New York Times Book Review June 18, 1995

TERRY L. TAYLOR, CO-EDITOR H-ALBION (TAYLORT@ALPHA.NSULA.EDU)
Fri, 23 Jun 1995 14:32:59 -0600

by Frank Chorba, Washburn U. zzchor@ACC.WUACC.EDU
for H-Net/ H-PCAACA

Welcome to another list of books reviewed by the NYT BOOK REVIEW.
This is the June 18th edition. Hope you find something of interest.

Oxford University Press:

FORCED JUSTICE: SCHOOL DESEGREGATION AND THE LAW by David J. Armor

(Court-ordered school desegregation hasn't worked, the author says,
so let's try something else. Mr. Armor advances a scheme he calls
"equity choice," combining inner-city magnet schools with state
financed vouchers to permit transfers to any private or public
school in the area - trasportation to be paid only if the move
imporves racial balance.)

Random House:

THE ORIGIN OF SATAN by Elaine Pagels

(How people throughout history have coped with evil in the form
of Satan. The author argues that first Jews and later Christians
created the idea of "Satan" to demonize non-believers - pagans,
Romans, and the like - and afterwards to demonize one another.
After all, who is more intolerable than the traitor within the gates?
In many myths, both Jewish and Christian, Satan started as a "fallen
angel," one of us became one of them.)

Times Books/Random House:

EMBLEMS OF MIND: THE INNER LIFE OF MUSIC AND MATHEMATICS
by Edward Rothstein

(The book explores the ancient, intimate kinship of music and
mathematics. Mathematics and music are more than abstract, Mr.
Rothstein says. They both "map" into the real world, correspond to
it in systematic ways. But here they seem to diverage. Math has
application in the everyday world; it is useful. Music's connection
with the everyday world is that it has effects on the listener, the
power to inspire fear and dread and ecstasy.)

MY WAR by Andy Rooney

(Andy Rooney, the resident epistemologist of "60 Minutes," saw
World War II and remembers it well.

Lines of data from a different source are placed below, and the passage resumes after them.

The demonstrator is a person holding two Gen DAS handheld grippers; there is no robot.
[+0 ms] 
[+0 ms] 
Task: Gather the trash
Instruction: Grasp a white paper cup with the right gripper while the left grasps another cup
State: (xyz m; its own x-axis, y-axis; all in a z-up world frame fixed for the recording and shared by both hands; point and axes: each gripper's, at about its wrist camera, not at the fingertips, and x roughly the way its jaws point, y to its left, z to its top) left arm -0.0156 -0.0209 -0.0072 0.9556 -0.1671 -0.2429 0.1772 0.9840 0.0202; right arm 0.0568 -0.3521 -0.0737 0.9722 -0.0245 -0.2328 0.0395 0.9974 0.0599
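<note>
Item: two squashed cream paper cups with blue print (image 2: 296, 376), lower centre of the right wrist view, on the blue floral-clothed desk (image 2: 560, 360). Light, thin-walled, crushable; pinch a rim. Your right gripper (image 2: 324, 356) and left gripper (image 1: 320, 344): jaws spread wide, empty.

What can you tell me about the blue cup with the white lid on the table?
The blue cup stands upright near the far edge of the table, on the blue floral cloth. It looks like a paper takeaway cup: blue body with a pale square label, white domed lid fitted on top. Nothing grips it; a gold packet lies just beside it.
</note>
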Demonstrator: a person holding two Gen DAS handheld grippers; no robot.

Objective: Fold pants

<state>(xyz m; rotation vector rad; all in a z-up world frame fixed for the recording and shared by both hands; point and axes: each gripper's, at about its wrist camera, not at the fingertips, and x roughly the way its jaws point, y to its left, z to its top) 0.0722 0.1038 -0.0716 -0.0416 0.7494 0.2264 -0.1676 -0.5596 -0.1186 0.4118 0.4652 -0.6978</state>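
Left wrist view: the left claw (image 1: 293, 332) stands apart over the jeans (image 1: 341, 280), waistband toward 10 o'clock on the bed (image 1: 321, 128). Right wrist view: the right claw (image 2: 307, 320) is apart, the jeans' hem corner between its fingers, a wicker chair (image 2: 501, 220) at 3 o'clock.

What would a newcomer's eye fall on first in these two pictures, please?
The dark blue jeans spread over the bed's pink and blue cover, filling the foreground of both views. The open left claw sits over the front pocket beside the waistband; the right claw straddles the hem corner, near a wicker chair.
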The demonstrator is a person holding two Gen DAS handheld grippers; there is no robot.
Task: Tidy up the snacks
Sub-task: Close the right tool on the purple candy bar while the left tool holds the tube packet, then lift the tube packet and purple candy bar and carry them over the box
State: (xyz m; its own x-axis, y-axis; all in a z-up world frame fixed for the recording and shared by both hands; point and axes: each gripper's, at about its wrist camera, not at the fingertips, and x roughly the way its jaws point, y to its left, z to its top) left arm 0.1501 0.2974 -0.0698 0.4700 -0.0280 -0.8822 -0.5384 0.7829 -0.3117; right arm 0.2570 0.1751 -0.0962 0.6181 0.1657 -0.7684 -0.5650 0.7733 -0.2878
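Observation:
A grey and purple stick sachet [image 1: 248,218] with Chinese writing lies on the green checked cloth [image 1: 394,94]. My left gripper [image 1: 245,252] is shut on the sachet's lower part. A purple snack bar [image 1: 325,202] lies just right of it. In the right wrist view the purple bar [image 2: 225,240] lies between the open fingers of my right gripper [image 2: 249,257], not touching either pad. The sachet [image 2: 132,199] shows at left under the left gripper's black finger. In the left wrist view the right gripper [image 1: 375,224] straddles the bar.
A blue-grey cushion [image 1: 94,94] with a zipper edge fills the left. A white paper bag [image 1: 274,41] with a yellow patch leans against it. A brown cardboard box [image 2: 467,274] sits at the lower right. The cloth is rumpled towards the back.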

As a former Army newspaper
reporter, he gives a lively account of a paper (Stars And
Stripes) run by cranks and obsessives.)

Bantam Books:

MY LUCKY STARS: A HOLLYWOOD MEMOIR by Shirley MacLaine

(MacLaine is a veteran of the last years of Hollywood's studio system,
an Academy Award-winning actress with more than 40 films to her
credit, a touring hoofer-singer-headliner in her own lounge act, a
rencarnation advocate who has created a whole new area of
metaphysical study, and , given that "My Lucky Stars" is her 8th
autobiographical work, she is by now the Joyce Carol Oates of
Hollywood memoirists. In this book, she is an engaging
storyteller. Particularly moving is her account of her love affair
with Robert Mitchum.)

Doubleday:

THE LANGUAGE OF LIFE: A FESTIVAL OF POETS by Bill Moyers

("The language of Life" which will be broadcast as a tv
series beginning this week, recalls Moyers visits to the Dodge Poetry
Festival held every two years at Waterloo Villege in Stanhope, N.J.
The book contains 29 interviews with poets and short statements
from five more that were spoken at the 1988 Festival.)

W.W. Norton & Company:

THE KILLING OF ROBERT F. KENNEDY: AN INVESTIGATION OF MOTIVE,
MEANS, AND OPPORTUNITY by Dan E. Moldea

(The book presents a remarkable turnaround for a writer who
had partly staked his reputation on the existence of a
second shooter. His new conclusion -- "Sirhan Bishara Sirhan
consciously and knowingly murdered Robert Kennedy, and he
acted alone" -- is amply supported by prodigious research.)

Beacon Press:

FIST STICK KNIFE GUN: A PERSONAL HISTORY OF VIOLENCE IN AMERICA
by Geoffrey Canada

(The author seeks solutions to the growing problem of teen-age
violence in the inner city.)

Harmony:

PSYCHO: BEHIND THE SCENES OF THE CLASSIC THRILLER by Janet Leigh

(Janet Leigh has collected interviews from others involved in the
classic 1980 movie. "It true that I don't take showers," Ms. Leigh
writes. Her co-star, Anthony Perkins, was even more indelibly marked
by the film, though Ms. Leigh says that he accepted with good grace
being typecast as a twitchy psychopath.)

Harper/San Francisco:

SACRED PLEASURE: SEX, MYTH AND THE POLITICS OF THE BODY
by Riane Eisler

(The author calls for a return to partnership, and to sexual
harmony between equals. Ms. Eisler is careful not to extrapolate
to humans too directly, but her point is that the key to
egalitarian society is sexual harmony between equals: "I believe
that far from being a basic instinct or lower drive, our human
sexuality is part of what we might call a higher drive -- an
indispensable part of what makes our species human.")

Henry Holt & Company:

WORD WATCH: THE STORIES BEHIND THE WORDS OF OUR LIVES
by Anne H. Soukhanov

(A language columnist's guide to the new verbal landscape. According
to the author, if you want to chart the course of social change,
just look to language. Ms. Soukhanov has gathered and glossed
recent linguistic contributions from the ever-evolving realms of
technology, politics, and business.)

Little, Brown, & Company:

MAVERICK: A LIFE IN POLITICS by Lowell P. Weicker Jr.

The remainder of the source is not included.